The Swiftype Blog / Month: September 2015

Teaching Swiftbot to Intelligently Index Images

When creating search engines, the first and arguably most important step is indexing website information in a structured format that is optimized for a specific search algorithm. The specific information you index and the structure by which you organize this information (also known as the schema) dictates how your search engine will determine relevance, what your users can search by, and what information you can display in search results.

How does indexing work?
While there are numerous ways to customize and control the information you index in your Swiftype search engine (for example, via our API or one of our platform integrations) we aim to make this process as simple as possible for non-technical users by automatically indexing website information with Swiftbot—our high performance web crawler designed to index information from a specific URL.

Swiftbot allows non-technical users to get up and running with a working search engine in minutes by simply entering their website URL and letting Swiftbot index their website for them. A major component of Swiftbot’s technology is the logic that our engineering team has built in to parse website HTML and index it in a structured format that works with Swiftype’s advanced search algorithm and information retrieval method. (To learn more about the technical challenge of building a search engine, read our white paper on the subject, written for a non-technical audience).

Building an intelligent web crawler
Because almost every website is built and structured in a different way, teaching Swiftbot how to effectively read, sort, and organize information from a website’s HTML base is an ongoing challenge. While we do allow site owners to completely customize the default information Swiftbot indexes from your website with custom <meta> tags, not all users have the technical resources or knowledge to do this on their own, so Swiftbot is also built to make many of these indexing decisions on its own.

HTML windows

With every website structured differently, how do we teach Swiftbot to intelligently index this information?

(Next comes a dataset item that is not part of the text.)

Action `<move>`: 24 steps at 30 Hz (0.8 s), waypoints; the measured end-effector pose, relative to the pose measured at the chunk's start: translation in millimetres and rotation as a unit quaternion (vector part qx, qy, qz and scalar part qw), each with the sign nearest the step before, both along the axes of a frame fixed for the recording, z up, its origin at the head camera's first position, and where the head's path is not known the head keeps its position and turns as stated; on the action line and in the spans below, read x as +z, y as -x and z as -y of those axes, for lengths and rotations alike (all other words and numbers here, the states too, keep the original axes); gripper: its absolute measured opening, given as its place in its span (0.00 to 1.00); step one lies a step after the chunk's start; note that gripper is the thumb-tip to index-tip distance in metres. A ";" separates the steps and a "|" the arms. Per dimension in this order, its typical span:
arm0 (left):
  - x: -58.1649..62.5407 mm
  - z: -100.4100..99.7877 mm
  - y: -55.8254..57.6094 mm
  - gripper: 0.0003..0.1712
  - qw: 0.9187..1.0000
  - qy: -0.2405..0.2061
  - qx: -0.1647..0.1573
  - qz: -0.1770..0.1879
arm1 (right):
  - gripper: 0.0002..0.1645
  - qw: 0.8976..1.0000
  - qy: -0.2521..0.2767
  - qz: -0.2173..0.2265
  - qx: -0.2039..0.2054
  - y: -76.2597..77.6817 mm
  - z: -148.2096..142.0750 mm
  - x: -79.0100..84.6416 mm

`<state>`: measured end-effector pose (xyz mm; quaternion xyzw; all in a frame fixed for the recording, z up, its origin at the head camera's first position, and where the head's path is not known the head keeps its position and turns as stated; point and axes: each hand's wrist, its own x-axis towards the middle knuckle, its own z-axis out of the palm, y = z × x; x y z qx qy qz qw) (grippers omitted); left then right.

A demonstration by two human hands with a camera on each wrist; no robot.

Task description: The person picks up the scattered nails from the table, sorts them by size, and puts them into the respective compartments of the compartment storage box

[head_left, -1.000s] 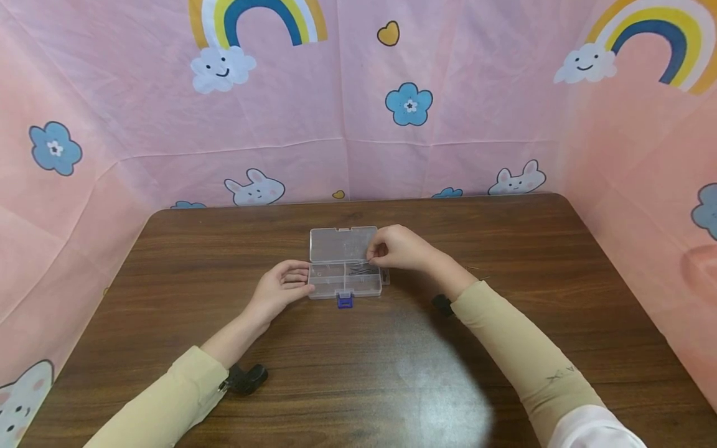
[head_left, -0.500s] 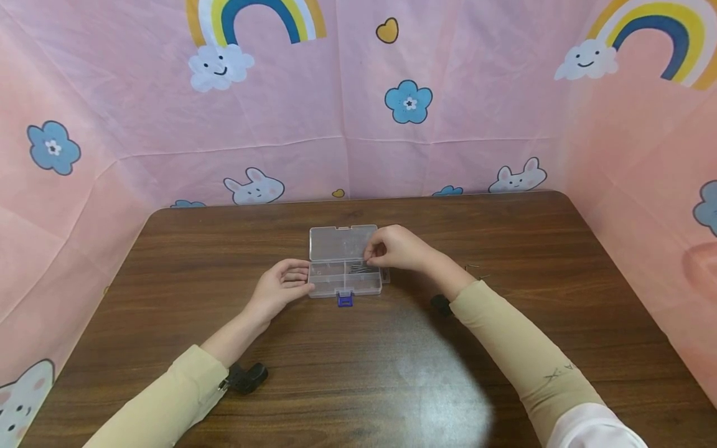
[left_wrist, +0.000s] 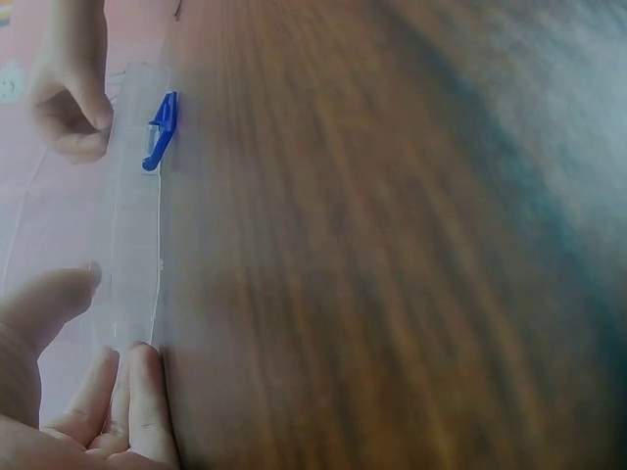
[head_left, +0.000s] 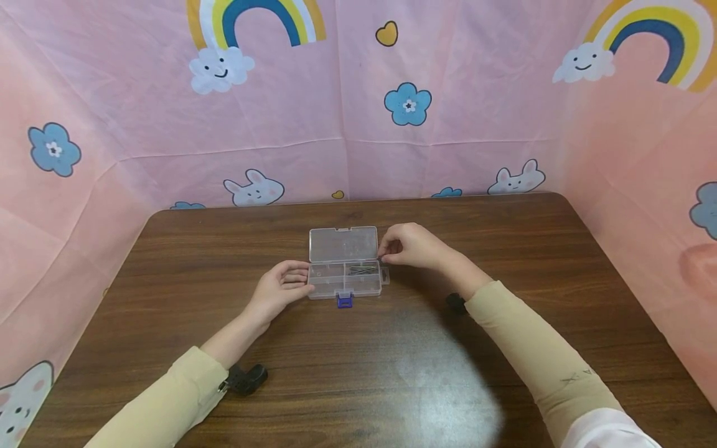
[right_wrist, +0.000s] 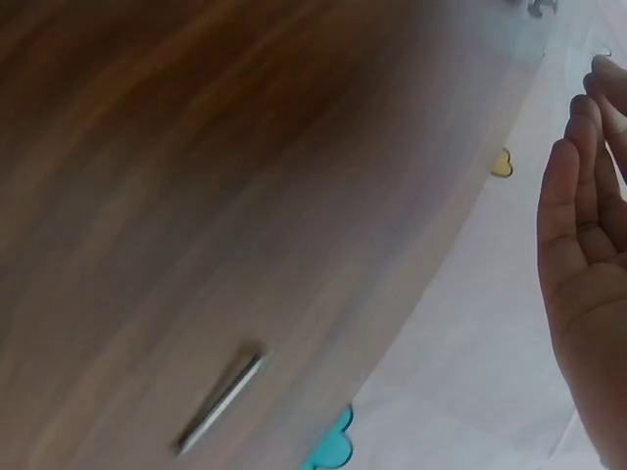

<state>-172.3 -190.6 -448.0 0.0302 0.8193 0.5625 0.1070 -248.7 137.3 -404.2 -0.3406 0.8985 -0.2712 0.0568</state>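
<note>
A clear plastic compartment box (head_left: 327, 285) lies with its lid (head_left: 343, 244) folded back and its blue latch (head_left: 344, 301) toward me. Several thin metal nails (head_left: 363, 270) lie in its back right compartment. My left hand (head_left: 276, 287) holds the box's left end, thumb near the front corner and fingers along the side. To the right of the lid hovers my right hand (head_left: 417, 246), thumb and fingers loosely curled, with nothing visible between them. The right wrist view shows another metal nail (right_wrist: 220, 406) on the table.
The brown wooden table (head_left: 336, 373) carries the box near its middle. A pink printed cloth (head_left: 476, 93) hangs behind and at both sides. A small hanging tab (head_left: 385, 275) sticks out from the box's right end.
My right hand has moved right, from over the back right compartment to beside the lid. The nails in that compartment show more fully. My left hand stays on the box.
</note>
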 end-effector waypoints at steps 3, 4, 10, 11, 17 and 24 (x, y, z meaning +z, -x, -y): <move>0.2 -0.1 0.0 0.30 1.000 0.001 0.000 -0.002 | 0.03 1.000 0.005 0.007 -0.013 -1.5 -9.8 1.4; 0.2 -0.1 0.0 0.30 1.000 0.002 0.000 -0.002 | 0.03 1.000 0.007 0.009 -0.017 -2.1 -13.1 1.9; 0.7 -0.6 -0.7 0.30 1.000 0.002 -0.002 -0.003 | 0.02 0.999 0.023 0.006 -0.032 -5.5 -33.8 3.5; 0.7 -0.6 -0.8 0.30 1.000 0.002 -0.002 -0.003 | 0.02 0.999 0.024 0.003 -0.033 -6.0 -37.5 3.3; 0.2 -1.0 -0.6 0.30 1.000 0.003 -0.002 -0.001 | 0.03 0.999 0.020 0.003 -0.048 -11.1 -58.7 2.7; 0.0 -0.2 -0.2 0.30 1.000 0.004 0.001 0.001 | 0.03 0.998 -0.003 0.003 -0.058 -17.7 -81.2 -0.3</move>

Still, with websites differing so dramatically from one another, indexing the right information in the right format from each page is no easy task. In particular, identifying the most important image from a web page and associating that image with a search result is a multifaceted problem, since there are many images on every page and these images often have different filename structures and/or occupy different locations on a page.

images in search and autocomplete

Adding images to search results pages and autocomplete menus can create a much more engaging search experience.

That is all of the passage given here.